<<<<

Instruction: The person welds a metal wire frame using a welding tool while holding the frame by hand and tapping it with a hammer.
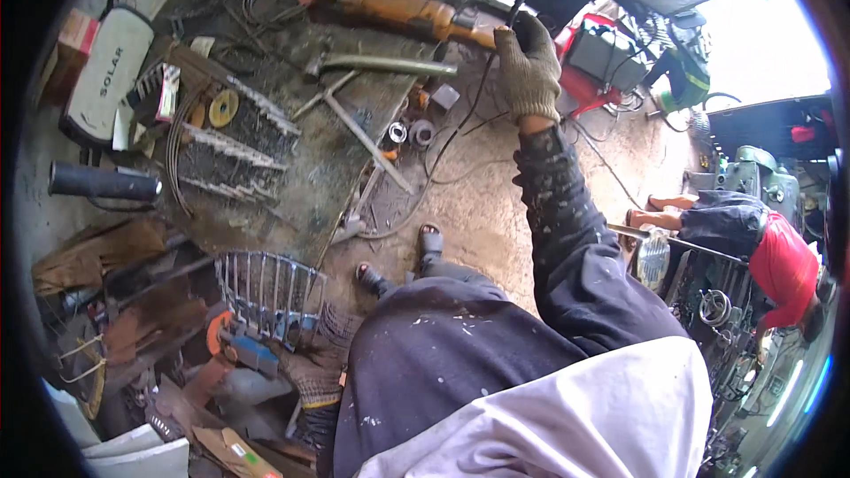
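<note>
My right hand (531, 71), in a knit work glove, is stretched far forward with its fingers closed around a black cord (481, 93). The cord runs down from the hand towards the floor. An orange angle grinder (390, 11) with a yellowish disc lies just left of that hand on the metal worktop (310, 177). Low at the left, my gloved left hand (314, 372) is against a blue angle grinder (252, 350) with an orange disc, and seems to grip its body. A slatted metal grate (270, 296) stands beside it. Part of the left fingers is hidden.
A hammer (381, 64), a T-shaped metal bar (363, 137) and toothed metal strips (235, 146) lie on the worktop. A white solar case (111, 75) stands at the left. Scrap (150, 327) fills the lower left. At right, a person in red (784, 257) bends over machinery.
</note>
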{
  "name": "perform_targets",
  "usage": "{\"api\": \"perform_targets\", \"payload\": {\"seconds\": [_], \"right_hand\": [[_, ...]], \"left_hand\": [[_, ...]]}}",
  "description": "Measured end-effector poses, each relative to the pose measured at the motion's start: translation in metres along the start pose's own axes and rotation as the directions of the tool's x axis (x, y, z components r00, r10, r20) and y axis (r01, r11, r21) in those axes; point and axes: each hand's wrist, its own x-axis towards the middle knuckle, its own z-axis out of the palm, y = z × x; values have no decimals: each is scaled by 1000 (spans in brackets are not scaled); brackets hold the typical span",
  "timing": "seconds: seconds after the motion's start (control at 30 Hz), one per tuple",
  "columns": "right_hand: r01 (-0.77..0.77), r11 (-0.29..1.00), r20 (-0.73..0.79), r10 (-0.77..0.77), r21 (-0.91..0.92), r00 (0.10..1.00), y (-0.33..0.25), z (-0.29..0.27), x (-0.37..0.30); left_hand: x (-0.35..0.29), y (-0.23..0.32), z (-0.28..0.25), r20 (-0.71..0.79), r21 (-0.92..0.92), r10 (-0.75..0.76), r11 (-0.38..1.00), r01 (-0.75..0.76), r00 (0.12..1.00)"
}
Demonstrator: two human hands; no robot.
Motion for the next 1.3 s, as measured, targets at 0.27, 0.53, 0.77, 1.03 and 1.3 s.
{"api": "perform_targets", "payload": {"seconds": [0.27, 0.53, 0.77, 1.03, 1.3], "right_hand": [[-316, 914, -186, 275, -254, 943, 91, 5, 137], [-149, 770, -34, 163, -621, 986, 148, 62, 187], [-41, 844, -144, -43, -535, 989, 122, 57, 207], [197, 957, -155, -233, -214, 960, 64, -8, 212], [204, 965, -13, -204, 168, 979, -19, -100, 78]], "left_hand": [[-20, -28, 53, -251, -173, 118, 971, -164, 961], [2, -8, -5, 83, -23, 115, 993, -114, 990], [17, -21, -5, 30, -134, 196, 973, -190, 980], [12, -30, 6, -38, -56, 215, 975, -216, 976], [9, -34, 14, -76, -75, 348, 932, -354, 934]]}}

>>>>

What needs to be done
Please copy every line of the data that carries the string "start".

Response to the exercise
  "description": "Measured end-effector poses, each relative to the pose measured at the motion's start: translation in metres along the start pose's own axes and rotation as the directions of the tool's x axis (x, y, z components r00, r10, r20) and y axis (r01, r11, r21) in those axes; point and axes: each hand's wrist, its own x-axis towards the middle knuckle, its own z-axis out of the palm, y = z × x; values have no decimals: each is scaled by 1000 (spans in brackets are not scaled); brackets hold the typical span",
  "timing": "seconds: seconds after the motion's start (control at 30 Hz), one per tuple",

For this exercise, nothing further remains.